On Corpulence: Feeding the Body and Feeding the Mind contains two pieces which could not be more different yet, oddly, seem to have been made for each other. One is a well-intentioned self-help book by an overweight Victorian undertaker while the other is a typically witty and surreal bit of advice by the creator of one of the most famous children’s stories of all times.

William Banting (1796/7–1878) does not fit the Dickensian stereotype of a funeral director. Far from being tall, gaunt and hypocritically melancholy, he was a small, stout man with a truly charitable spirit. He was at the top of his profession, having been entrusted with the funerals of the Duke of Wellington and Prince Albert, had a large family and kind friends but he suffered terribly:

“Of all the parasites that affect humanity I do not know of, nor can imagine, any more distressing than that of Obesity …”.

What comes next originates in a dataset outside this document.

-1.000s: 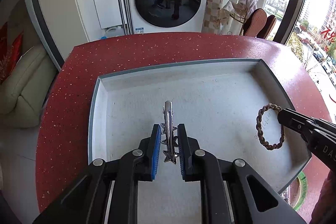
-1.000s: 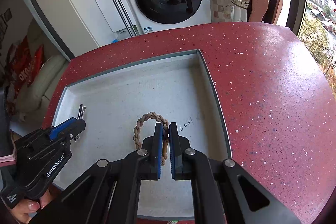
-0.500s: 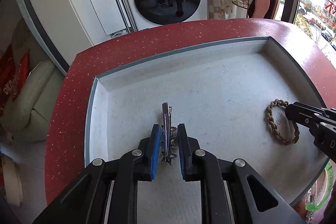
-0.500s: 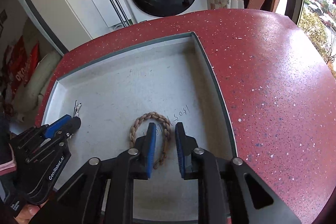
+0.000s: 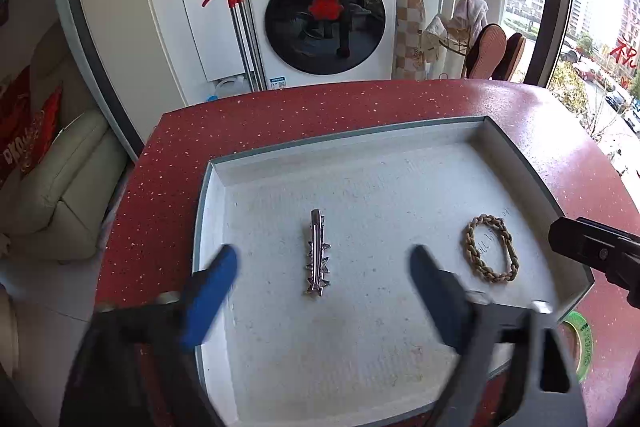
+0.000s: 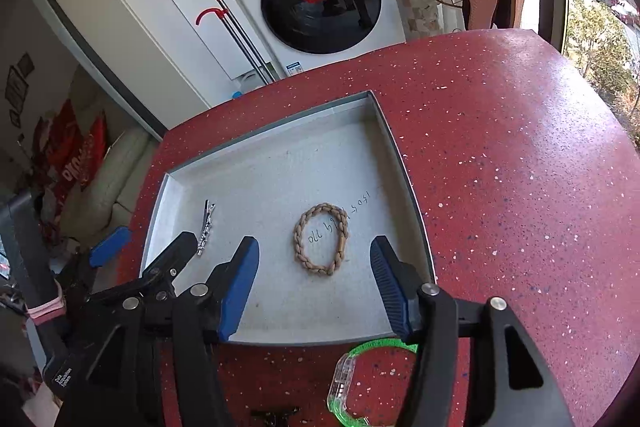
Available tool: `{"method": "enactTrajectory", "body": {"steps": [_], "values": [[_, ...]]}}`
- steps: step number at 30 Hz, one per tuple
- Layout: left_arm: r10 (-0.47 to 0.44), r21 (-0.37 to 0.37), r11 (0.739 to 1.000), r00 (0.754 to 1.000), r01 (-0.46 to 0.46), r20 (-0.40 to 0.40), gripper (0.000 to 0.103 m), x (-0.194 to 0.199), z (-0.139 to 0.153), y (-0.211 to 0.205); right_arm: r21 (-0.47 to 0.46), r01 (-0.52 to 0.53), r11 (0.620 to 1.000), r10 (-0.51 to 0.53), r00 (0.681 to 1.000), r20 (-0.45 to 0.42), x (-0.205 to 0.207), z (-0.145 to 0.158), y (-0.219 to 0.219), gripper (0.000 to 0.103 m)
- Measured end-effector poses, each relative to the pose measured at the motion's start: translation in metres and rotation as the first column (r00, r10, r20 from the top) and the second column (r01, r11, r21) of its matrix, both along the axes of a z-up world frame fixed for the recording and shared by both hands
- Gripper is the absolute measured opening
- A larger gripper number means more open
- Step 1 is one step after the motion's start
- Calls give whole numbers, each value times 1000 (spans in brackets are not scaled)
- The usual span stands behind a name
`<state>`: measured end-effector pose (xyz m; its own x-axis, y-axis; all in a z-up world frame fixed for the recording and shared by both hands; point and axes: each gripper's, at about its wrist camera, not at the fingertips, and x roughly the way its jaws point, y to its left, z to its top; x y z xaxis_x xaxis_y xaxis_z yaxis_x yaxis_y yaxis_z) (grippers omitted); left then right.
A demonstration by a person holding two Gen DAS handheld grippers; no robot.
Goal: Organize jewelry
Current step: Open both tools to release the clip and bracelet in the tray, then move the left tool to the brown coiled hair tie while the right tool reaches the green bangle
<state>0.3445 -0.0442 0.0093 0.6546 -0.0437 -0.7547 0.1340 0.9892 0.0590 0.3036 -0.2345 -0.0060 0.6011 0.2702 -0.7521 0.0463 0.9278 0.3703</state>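
A silver spiked hair clip (image 5: 317, 255) lies flat in the grey tray (image 5: 360, 139). My left gripper (image 5: 322, 261) straddles the clip without touching it, and its blurred jaws are opening wide. To the clip's right rests a tan braided bracelet (image 5: 491, 248). In the right wrist view the bracelet (image 6: 321, 239) lies on the tray (image 6: 272, 131) over some handwriting. My right gripper (image 6: 315, 249) hangs just short of it, jaws opening, the blue pads (image 6: 244, 267) clear of the braid. The clip (image 6: 206, 227) and the left gripper (image 6: 150, 243) show at the left.
The tray sits on a red speckled counter (image 6: 500, 147). A green translucent bangle (image 6: 360, 379) lies on the counter just in front of the tray, under my right gripper. A washing machine (image 5: 320, 11) and a mop stand beyond the counter's far edge.
Both grippers have let go. The left jaws spread off the hair clip, the right jaws off the bracelet. Both pulled back and up a little, leaving the two pieces on the tray.
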Motion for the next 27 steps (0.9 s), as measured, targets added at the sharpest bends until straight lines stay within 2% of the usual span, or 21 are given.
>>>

The excess weight that had plagued him since his thirties had become unbearable by the time he reached his sixties: “The word ‘parasite’ has been much commented upon, as inappropriate to any but a living creeping thing (of course I use the word in a figurative sense, as a burden to the flesh), but if fat is not an insidious creeping enemy, I do not know what is.” He sought medical advice and tried various forms of exercise, visited the Turkish baths, starved himself and consumed different remedies. Nothing really worked and, in fact, the exercise only increased his appetite and made things worse:

“Yet the evil still increased, and, like the parasite of barnacles on a ship, if it did not destroy the structure, it obstructed its fair, comfortable progress in the path of life.”

When his hearing began to fail him the specialist he consulted, believing this to be caused by the excess weight, recommended a low fat, low sugar and low carb diet (although copious amounts of alcohol were allowed). It worked! What is most remarkable about Banting’s story is that rather than rejoice quietly and jealously guard the secret of his weight loss, his immediate thought was to help relieve the misery of his fellow sufferers. To do so would require him to share many embarrassing details about the extent to which his condition had affected him and the very personal ways in which slimming had helped:

“ … I have been able safely to leave off knee bandages, which I had worn necessarily for twenty past years, and given up a truss almost entirely …”.

This level of disclosure was nothing to Banting who wanted his readers to know how profoundly their lives could be improved:

“I am … so perfectly satisfied of the great unerring benefits of this system of diet, that I shall spare no trouble to circulate my humble experience.”

His pamphlet, Letter on Corpulence, became an instant success in 1864 and ‘to bant’ and ‘banting’ literally became bywords for dieting in Britain and beyond. After printing two editions at his own cost and spending no small amount of money in replying to his many correspondents he was forced to sell the edition at cost price but donated all the profits of his book to charity.

Having found out about the correct way to feed the body we can turn to the next piece to learn about the correct way to nourish the intellect in Lewis Carroll’s Feeding the Mind.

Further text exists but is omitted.